Northeastern Section - 50th Annual Meeting (23–25 March 2015)

Paper No. 6
Presentation Time: 1:30 PM-5:30 PM


TANNER, Lawrence H. and NIVISON, Morgan, Dept. Biological Sciences, Le Moyne College, 1419 Salt Springs Rd, Syracuse, NY 13214,

Experimental plots established at Geitasandur in 1999 to study the effectiveness of various soil treatments in revegetating heavily eroded land surfaces also provide information on the rates and limits of soil carbon sequestration during restoration. We measured the soil carbon and soil CO2 flux in plots with four treatments: control (untreated), fertilizer-grass seeding, fertilizer-grass-birch-willow and unfertilized lupine seeded. The carbon content of the soils in all four treatment areas is quite low; none yielded soils with a mean Csoil of 1.0 % or greater. The control plots exhibit the lowest carbon content of the treatments (mean Csoil = 0.39%), and a carbon stock of 0.36 kg m-2. Plots treated with fertilizer and grasses demonstrated slightly higher carbon levels (mean Csoil = 0.40%) compared to the control plots and a carbon stock of 0.38 kg m-2. Plots seeded with grass, birch and willow display higher levels of soil carbon (mean Csoil = 0.57%), and carbon stocks of 0.52 kg m-2. The highest soil carbon levels were observed in samples from plots seeded with lupine;(mean Csoil = 0.66%, and the carbon stock is 0.61 kg m-2.
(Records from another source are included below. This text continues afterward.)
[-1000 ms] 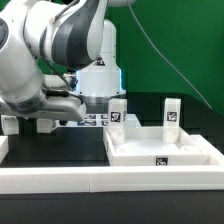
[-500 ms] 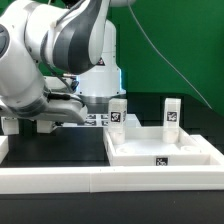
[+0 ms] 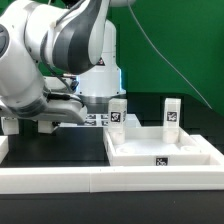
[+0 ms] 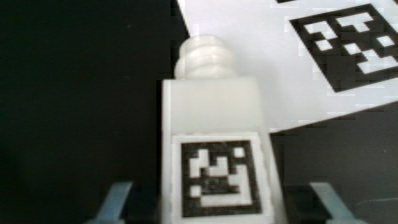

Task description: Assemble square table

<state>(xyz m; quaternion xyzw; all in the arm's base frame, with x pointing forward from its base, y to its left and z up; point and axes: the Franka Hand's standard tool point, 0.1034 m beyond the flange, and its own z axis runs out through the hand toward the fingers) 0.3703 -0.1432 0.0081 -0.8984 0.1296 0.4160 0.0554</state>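
Square table leg [image 4: 214, 120] sits between the jaws of the claw [image 4: 221, 203] (open, not yet touching it): pick-up is in hand, and next come squeezing, lifting and carrying to the tabletop [image 3: 190, 157] at the exterior view's lower right.

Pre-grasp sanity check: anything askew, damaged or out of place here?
Nothing stands out. Two legs stand upright at the far side of the tabletop. A third leg sits straight and centred between the gripper fingers, with no visible damage.
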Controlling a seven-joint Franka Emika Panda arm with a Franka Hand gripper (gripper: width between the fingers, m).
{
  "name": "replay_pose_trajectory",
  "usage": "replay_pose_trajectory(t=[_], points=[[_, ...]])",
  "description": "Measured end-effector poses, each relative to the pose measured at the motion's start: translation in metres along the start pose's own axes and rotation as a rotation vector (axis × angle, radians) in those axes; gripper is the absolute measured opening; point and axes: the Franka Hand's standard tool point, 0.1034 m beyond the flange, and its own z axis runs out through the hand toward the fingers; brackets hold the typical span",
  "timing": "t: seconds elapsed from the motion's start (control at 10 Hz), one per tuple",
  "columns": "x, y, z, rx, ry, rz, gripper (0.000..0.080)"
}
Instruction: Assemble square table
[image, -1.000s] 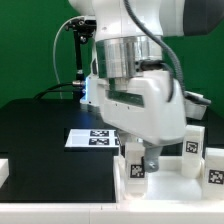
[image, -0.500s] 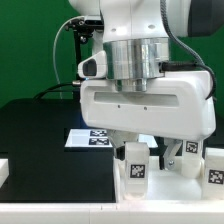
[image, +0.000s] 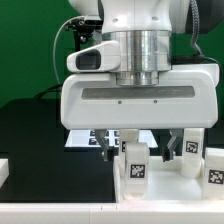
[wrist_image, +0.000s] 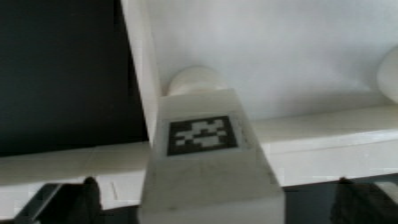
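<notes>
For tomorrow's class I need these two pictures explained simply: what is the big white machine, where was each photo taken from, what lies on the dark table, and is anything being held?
The big white machine is a robot arm; its hand is a two-finger gripper. One picture comes from a camera standing off the arm, looking at the scene. The other comes from a camera on the robot's wrist, looking down between the fingers, whose dark tips show at that picture's edge.

On the black table lies a flat white marker board printed with black-and-white tags. Nearer the camera stand short chunky white plastic legs, each carrying a tag; they appear to rest on a white slab, probably the square tabletop.

Nothing is held. The fingers stand wide open on either side of one leg, apart from it.
</notes>
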Motion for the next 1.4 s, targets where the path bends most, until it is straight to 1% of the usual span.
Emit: replay_pose_trajectory(t=[0.1,0.2,0.3,0.4,0.5,0.7,0.8,0.9,1.1,1.2,1.4], points=[[0.000,0.000,0.000,0.000,-0.001,0.025,0.0522],[0.000,0.000,0.001,0.000,-0.001,0.024,0.0522],[-0.001,-0.001,0.001,0.003,-0.001,0.074,0.0383],[0.000,0.002,0.001,0.001,0.000,0.170,0.0288],[-0.001,0.003,0.001,0.000,-0.001,0.250,0.0288],[-0.001,0.004,0.001,-0.009,-0.001,0.527,0.0287],[-0.002,0.005,0.002,-0.003,-0.007,0.688,0.0287],[-0.002,0.006,0.003,0.008,-0.011,0.846,0.0287],[-0.003,0.008,0.003,0.038,-0.029,1.196,0.0287],[-0.003,0.010,0.003,0.059,-0.042,1.312,0.0287],[-0.004,0.010,0.003,0.058,-0.047,1.384,0.0287]])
The carbon content in treated soils increased substantially during the initial eight years in plots for which the treatment included both fertilizer and seeding with grasses, concomitant with the increase in vegetative cover. In the following seven years, however, the soil carbon accumulation rates declined to negligible for most treatments and the carbon content in soils mainly remained constant. The only plots that displayed significant and consistent increase in soil carbon content were those seeded with lupine. These plots also exhibited substantially higher root respiration, as measured by soil CO2 flux (mean CO2soil = 2.90 μmol m-2 s-1). The lupine-treated plots are also distinctive in being the only plots displaying a positive correlation between soil carbon content and soil CO2 flux with r2 > 0.1. These results suggest that lupine may have utility in reclamation and stabilization of eroded land surfaces and in promoting carbon sequestration, but other ecological factors require consideration. This work has implications for development of long-term strategies for land reclamation and carbon sequestration in high latitude regions.